In February, 25 refugee youth gathered in Washington, DC to identify and discuss the biggest barriers they face adjusting to life in America. The first barrier identified was learning English. These barriers, causes, impacts, and solutions all came from the refugee youth themselves. Please take a moment to better understand the challenges young refugees face and what you can do to help.
Language barriers are a serious challenge faced by many refugees. They often create misunderstandings and can make refugees feel isolated.
One major cause is refugees’ prior English education or lack thereof. Many times refugees are not given enough time or the opportunity to learn English before they come to the U.S. If there are English classes in the refugee camps, they are not focused on young refugees and there is very little support or follow through with these classes. Another cause is the lack of opportunity to practice English in a safe and judgment free zone. Refugees are often intimidated and scared to use English. Many young refugees have reported being made fun of when they struggle with the language, which then disincentives them to practice. They oftentimes cannot practice English in the privacy of their homes because their family members do not speak it either.

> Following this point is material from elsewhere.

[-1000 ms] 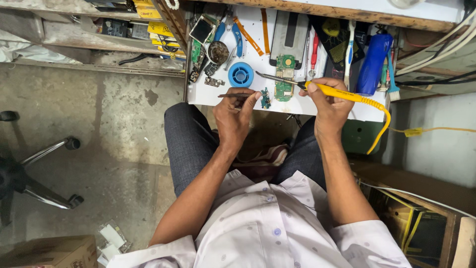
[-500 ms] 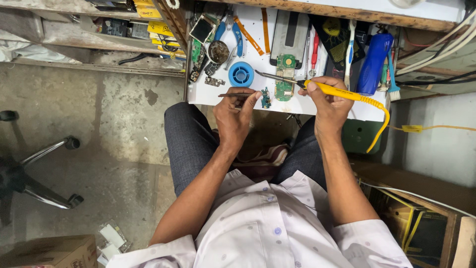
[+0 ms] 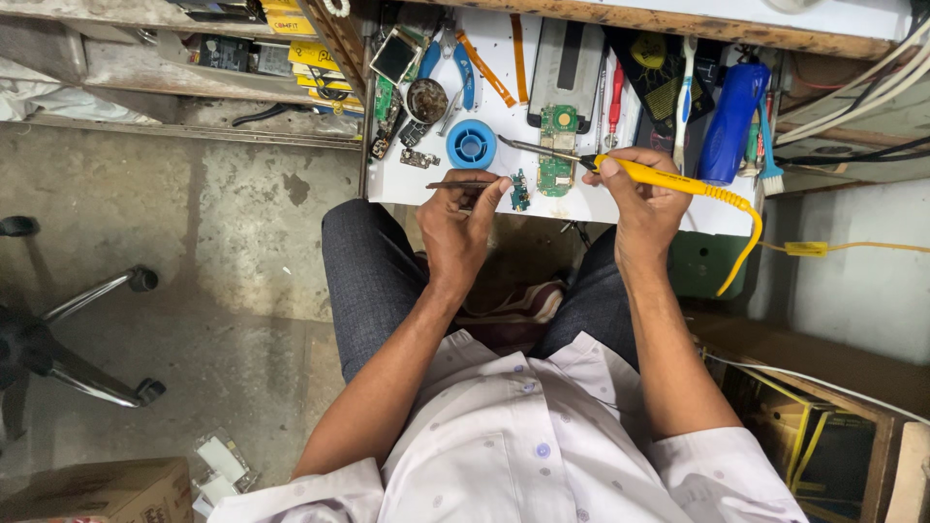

Language barriers can make refugees feel isolated, hopeless, and anti-social, which often leads to depression. Struggling with speaking and comprehension makes it difficult for refugees to make friends with American peers and can unfortunately make them a target for bullying. It also leads to a lack of confidence, inhibiting many from speaking up and participating in class, and ultimately missed job and educational opportunities. Young refugees are impacted by their parent’s language barrier as well. If their parents struggle with English, the children often have to serve as an interpreters and take on more responsibility at home.
Schools can institute a mentoring program for refugees where they partner with an American student to practice English. They can also use summer school as a time to teach English and increase proficiency. Schools can also make ESL classes more activity-based and offer them more than once a day.
Refugee agencies that run camps can start English classes at an early age, have English classes that focus on teaching youth, and ensure that pronunciation is taught in these classes. They can also help refugees find English classes while they are waiting for resettlement.
Communities and refugee resettlement agencies can organize special events/ networking events to promote integration. They can also encourage youth to join soccer teams and other activities that would allow youth to practice English in a pressure free setting.